About this exercise:
Present each line of the entries below that holds the word "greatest".
:: Information provided
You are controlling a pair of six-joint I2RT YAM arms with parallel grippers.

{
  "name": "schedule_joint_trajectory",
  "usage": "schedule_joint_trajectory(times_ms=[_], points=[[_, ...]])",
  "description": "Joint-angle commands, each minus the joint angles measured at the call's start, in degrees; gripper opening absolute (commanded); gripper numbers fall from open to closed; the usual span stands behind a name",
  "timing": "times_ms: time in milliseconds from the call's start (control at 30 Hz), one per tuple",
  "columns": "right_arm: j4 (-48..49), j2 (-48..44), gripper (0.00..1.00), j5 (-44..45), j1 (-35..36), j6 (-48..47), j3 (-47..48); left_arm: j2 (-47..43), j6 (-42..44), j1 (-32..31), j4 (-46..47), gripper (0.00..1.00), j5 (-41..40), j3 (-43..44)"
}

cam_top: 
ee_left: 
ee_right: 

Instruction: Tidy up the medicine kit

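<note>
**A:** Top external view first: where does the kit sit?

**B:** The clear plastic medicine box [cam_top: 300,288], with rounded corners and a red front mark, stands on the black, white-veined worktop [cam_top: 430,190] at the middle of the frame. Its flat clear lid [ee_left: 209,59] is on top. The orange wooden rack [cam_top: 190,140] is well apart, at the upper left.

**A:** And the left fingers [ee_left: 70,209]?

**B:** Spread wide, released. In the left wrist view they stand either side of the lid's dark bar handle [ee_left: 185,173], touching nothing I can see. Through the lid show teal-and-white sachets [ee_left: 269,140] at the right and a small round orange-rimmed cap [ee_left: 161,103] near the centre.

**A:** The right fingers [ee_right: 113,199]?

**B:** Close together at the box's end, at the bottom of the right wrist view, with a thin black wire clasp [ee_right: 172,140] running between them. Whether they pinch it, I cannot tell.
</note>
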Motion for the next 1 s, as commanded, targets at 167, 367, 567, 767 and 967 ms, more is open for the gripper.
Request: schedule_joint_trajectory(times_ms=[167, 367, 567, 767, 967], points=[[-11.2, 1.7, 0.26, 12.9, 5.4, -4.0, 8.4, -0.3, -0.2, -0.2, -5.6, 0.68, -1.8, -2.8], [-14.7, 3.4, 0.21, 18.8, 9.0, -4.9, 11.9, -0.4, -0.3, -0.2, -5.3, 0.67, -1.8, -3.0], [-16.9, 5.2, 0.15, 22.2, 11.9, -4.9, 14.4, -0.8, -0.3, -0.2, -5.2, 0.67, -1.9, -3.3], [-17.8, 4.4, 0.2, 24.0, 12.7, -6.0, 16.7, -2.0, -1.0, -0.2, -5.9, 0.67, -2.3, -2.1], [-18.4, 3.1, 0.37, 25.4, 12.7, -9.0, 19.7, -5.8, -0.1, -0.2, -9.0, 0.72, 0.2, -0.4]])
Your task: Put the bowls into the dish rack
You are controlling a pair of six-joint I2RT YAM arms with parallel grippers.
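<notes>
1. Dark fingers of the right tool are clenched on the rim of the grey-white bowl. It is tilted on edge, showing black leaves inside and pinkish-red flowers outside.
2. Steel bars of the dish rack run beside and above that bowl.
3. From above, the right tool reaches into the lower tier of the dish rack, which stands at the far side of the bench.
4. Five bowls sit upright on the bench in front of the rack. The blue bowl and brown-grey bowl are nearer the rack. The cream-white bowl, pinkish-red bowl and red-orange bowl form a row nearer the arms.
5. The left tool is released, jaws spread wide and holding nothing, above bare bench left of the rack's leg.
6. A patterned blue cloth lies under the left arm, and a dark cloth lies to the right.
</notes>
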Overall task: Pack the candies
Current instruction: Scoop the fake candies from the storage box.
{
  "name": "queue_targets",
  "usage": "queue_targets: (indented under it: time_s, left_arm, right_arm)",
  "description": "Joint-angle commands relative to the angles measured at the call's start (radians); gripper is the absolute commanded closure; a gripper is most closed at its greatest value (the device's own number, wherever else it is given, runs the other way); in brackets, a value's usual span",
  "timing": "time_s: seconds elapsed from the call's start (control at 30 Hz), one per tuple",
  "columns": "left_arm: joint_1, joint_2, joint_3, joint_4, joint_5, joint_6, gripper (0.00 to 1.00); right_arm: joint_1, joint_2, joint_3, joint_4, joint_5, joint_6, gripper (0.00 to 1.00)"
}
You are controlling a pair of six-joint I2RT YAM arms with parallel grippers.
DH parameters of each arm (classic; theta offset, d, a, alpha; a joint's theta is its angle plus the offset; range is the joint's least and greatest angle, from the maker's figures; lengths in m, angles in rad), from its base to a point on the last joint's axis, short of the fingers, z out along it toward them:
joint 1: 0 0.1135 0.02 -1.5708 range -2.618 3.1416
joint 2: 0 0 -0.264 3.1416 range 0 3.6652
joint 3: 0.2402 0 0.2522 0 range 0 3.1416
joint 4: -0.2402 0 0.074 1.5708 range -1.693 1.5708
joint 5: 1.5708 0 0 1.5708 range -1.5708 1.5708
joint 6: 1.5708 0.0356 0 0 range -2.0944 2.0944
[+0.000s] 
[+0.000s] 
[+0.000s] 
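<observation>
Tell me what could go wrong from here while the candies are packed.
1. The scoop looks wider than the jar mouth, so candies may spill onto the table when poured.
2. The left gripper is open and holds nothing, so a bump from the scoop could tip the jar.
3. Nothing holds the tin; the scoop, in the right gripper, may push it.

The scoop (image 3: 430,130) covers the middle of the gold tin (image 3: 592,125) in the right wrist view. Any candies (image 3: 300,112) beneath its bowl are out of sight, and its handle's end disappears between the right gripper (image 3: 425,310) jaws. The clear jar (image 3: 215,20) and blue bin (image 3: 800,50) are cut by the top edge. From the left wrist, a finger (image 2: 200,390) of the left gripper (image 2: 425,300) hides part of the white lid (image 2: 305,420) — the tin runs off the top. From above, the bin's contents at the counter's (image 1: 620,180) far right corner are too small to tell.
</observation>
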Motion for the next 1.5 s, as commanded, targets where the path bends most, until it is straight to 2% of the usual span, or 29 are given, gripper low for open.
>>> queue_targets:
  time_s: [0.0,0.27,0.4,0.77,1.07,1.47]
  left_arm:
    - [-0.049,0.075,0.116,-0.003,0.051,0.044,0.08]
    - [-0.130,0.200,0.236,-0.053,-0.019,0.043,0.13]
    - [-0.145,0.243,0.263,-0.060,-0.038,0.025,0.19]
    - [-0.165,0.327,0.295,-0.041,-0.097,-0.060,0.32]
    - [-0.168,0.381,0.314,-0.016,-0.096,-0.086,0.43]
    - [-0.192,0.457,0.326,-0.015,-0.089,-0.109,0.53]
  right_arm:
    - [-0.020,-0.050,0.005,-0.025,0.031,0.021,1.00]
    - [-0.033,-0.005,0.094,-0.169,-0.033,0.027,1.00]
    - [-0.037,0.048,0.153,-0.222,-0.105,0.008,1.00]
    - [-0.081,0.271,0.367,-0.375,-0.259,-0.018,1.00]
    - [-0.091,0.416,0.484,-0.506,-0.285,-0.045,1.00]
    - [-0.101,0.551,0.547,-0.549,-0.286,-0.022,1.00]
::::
Answer:
  "description": "Joint-angle commands relative to the angles measured at the call's start (radians); gripper is the absolute commanded closure; a gripper is most closed at its greatest value (the device's own number, wherever else it is given, runs the other way); in brackets, a value's usual span",
DH parameters of each arm (classic; theta offset, d, a, alpha; a joint's theta is its angle plus the offset; range is the joint's least and greatest angle, from the maker's figures; lengths in m, angles in rad), from its base to a point on the last joint's axis, short of the fingers, z out along it toward them:

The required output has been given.